Aim of the task
Please give back each line of the listing, unchanged in every word.

── Information supplied

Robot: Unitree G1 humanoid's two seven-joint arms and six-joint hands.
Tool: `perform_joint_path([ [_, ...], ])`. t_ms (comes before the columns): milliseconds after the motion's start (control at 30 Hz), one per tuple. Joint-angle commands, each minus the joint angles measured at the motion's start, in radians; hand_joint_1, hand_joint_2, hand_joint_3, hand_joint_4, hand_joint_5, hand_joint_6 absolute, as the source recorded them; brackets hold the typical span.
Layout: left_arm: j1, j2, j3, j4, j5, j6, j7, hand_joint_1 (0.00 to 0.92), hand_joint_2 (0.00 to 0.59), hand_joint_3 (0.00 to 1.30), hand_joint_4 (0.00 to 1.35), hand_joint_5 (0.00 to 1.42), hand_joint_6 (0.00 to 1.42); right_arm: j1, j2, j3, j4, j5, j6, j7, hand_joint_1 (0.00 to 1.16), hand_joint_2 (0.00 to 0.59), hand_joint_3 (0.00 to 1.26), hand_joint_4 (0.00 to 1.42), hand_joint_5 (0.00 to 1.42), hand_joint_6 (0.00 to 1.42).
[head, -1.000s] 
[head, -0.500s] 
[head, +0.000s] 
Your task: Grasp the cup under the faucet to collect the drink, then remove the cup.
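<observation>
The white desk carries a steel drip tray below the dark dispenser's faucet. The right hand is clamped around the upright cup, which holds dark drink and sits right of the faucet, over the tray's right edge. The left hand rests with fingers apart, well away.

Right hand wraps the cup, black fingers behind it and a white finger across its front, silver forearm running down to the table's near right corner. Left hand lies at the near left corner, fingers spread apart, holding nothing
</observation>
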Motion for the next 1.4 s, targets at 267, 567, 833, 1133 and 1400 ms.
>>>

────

Answer space
Robot: Unitree G1 humanoid's two seven-joint arms and six-joint hands.
Tool: `perform_joint_path([ [_, ...], ])`. t_ms (comes before the columns): milliseconds after the motion's start (control at 30 Hz), one per tuple. Joint-angle commands, each minus the joint angles measured at the motion's start, in radians; hand_joint_1, hand_joint_2, hand_joint_3, hand_joint_4, hand_joint_5, hand_joint_6 absolute, as the source recorded them; brackets hold the typical span.
Layout: left_arm: j1, j2, j3, j4, j5, j6, j7, hand_joint_1 (0.00 to 0.92), hand_joint_2 (0.00 to 0.59), hand_joint_3 (0.00 to 1.30), hand_joint_4 (0.00 to 1.35), hand_joint_5 (0.00 to 1.42), hand_joint_6 (0.00 to 1.42); right_arm: j1, j2, j3, j4, j5, j6, j7, hand_joint_1 (0.00 to 1.16), hand_joint_2 (0.00 to 0.59), hand_joint_3 (0.00 to 1.26), hand_joint_4 (0.00 to 1.42), hand_joint_5 (0.00 to 1.42), hand_joint_6 (0.00 to 1.42).
[head, -1.000s] 
[head, -0.500s] 
[head, +0.000s] 
Your task: Grasp the cup under the faucet to collect the drink, then remove the cup.
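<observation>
The white desk carries a steel drip tray below the dark dispenser's faucet. The right hand is clamped around the upright cup, which holds dark drink and sits right of the faucet, over the tray's right edge. The left hand rests with fingers apart, well away.

Right hand wraps the cup, black fingers behind it and a white finger across its front, silver forearm running down to the table's near right corner. Left hand lies at the near left corner, fingers spread apart, holding nothing
</observation>
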Motion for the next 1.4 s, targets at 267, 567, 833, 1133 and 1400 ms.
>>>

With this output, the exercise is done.